On to fiction! First on the list was The Whistler by John Grisham, which was pretty mediocre. I like Grisham, but this wasn’t anywhere near one of his stronger efforts. I’d give it a pass.
After reading The Tea Girl of Hummingbird Lane I knew I would want to read more from Lisa See, and so China Dolls was my second venture with her. The novel tells the story of three young Oriental women (as they were then called) working in San Francisco’s Chinese nightclubs in the years surrounding the Second World War. It’s a fascinating look at a world I never knew existed, exploring some big questions about friendship, race and nationalism, and loyalty.
Finally, we come to Robin Sloan.

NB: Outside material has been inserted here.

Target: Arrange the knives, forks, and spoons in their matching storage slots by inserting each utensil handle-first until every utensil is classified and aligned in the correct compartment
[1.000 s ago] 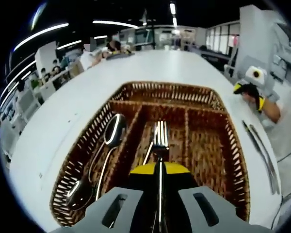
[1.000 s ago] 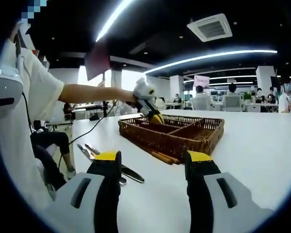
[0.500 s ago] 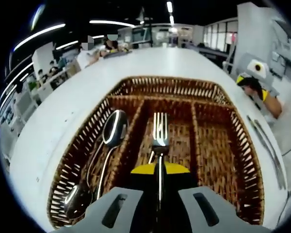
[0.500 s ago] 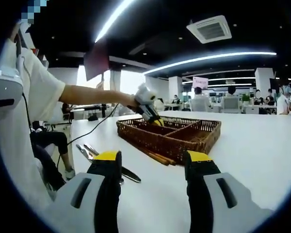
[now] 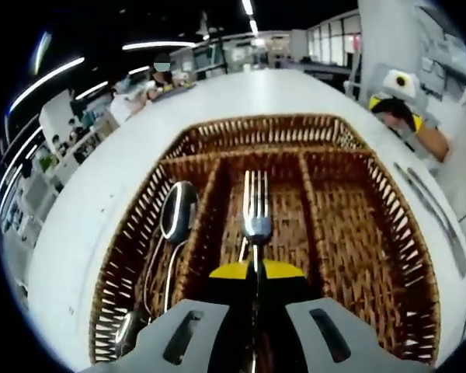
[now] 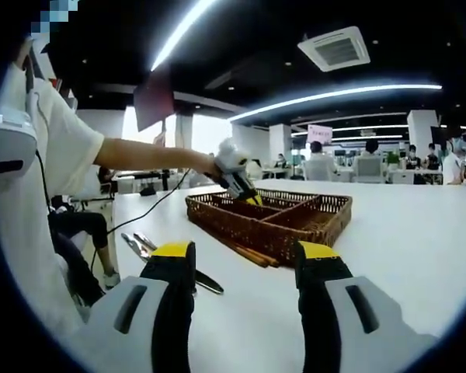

I had read Mr. Penumbra’s 24-Hour Bookstore some years ago — long enough to just remember the broadest of outlines — and decided to re-read it after stumbling across something or other online that reminded me of his books. Mr. Penumbra’s is a super fun read about books and technology and secret societies and the quest for unending life. There are puzzles galore and his characters are satisfyingly quirky without going overboard. Sourdough is his second novel, following Lois Clary as she moves from to Michigan to California for a programming career, only to find her life turned upside down when she is gifted a (sentient?) sourdough starter and is drawn into the weird world of California food culture. There’s a lot about humanity vs. technology, what makes a culture, and microbiology (really). It’s super strange and super interesting, and I’ll definitely be reading it again one day.